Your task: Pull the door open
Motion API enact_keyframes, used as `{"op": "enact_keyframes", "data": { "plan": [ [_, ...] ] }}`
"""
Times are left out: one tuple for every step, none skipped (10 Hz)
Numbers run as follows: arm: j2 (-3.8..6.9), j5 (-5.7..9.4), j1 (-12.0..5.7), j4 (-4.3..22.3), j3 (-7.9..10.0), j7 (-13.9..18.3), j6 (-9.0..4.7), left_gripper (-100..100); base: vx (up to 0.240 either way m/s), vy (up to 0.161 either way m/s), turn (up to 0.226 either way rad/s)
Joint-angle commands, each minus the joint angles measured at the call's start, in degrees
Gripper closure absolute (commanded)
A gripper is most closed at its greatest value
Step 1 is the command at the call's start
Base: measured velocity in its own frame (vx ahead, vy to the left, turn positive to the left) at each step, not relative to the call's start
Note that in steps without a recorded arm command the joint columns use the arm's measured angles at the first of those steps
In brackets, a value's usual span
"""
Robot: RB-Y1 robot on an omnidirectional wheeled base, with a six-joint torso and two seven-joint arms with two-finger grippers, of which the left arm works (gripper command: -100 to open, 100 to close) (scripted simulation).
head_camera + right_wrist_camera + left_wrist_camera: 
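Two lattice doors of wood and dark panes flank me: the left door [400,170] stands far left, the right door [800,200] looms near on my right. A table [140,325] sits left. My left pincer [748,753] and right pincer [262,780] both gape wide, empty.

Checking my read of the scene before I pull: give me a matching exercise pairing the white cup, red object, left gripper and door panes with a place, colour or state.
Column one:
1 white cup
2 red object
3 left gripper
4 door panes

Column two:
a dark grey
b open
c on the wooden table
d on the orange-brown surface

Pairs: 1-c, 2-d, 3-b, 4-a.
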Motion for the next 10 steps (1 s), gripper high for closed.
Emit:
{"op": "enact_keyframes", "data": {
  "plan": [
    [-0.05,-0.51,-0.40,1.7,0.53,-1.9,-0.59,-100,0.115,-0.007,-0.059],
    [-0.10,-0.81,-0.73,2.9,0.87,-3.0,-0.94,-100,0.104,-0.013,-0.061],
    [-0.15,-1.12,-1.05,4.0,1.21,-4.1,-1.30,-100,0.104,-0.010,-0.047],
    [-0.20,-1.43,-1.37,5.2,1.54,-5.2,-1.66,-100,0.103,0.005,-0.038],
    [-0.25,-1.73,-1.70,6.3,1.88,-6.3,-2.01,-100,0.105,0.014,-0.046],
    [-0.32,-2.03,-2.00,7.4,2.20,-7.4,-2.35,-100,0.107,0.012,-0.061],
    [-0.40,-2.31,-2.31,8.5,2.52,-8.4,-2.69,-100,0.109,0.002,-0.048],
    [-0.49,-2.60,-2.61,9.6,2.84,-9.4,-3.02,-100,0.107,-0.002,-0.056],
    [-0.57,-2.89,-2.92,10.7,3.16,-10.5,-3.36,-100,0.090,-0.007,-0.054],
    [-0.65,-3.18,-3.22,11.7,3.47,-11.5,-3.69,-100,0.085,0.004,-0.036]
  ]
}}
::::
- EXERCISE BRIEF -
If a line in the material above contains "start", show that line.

- PROBLEM SOLUTION -
Joint-angle commands, each minus the joint angles measured at the call's start, in degrees
Step 1 is the command at the call's start
Base: measured velocity in its own frame (vx ahead, vy to the left, turn positive to the left) at each step, not relative to the call's start

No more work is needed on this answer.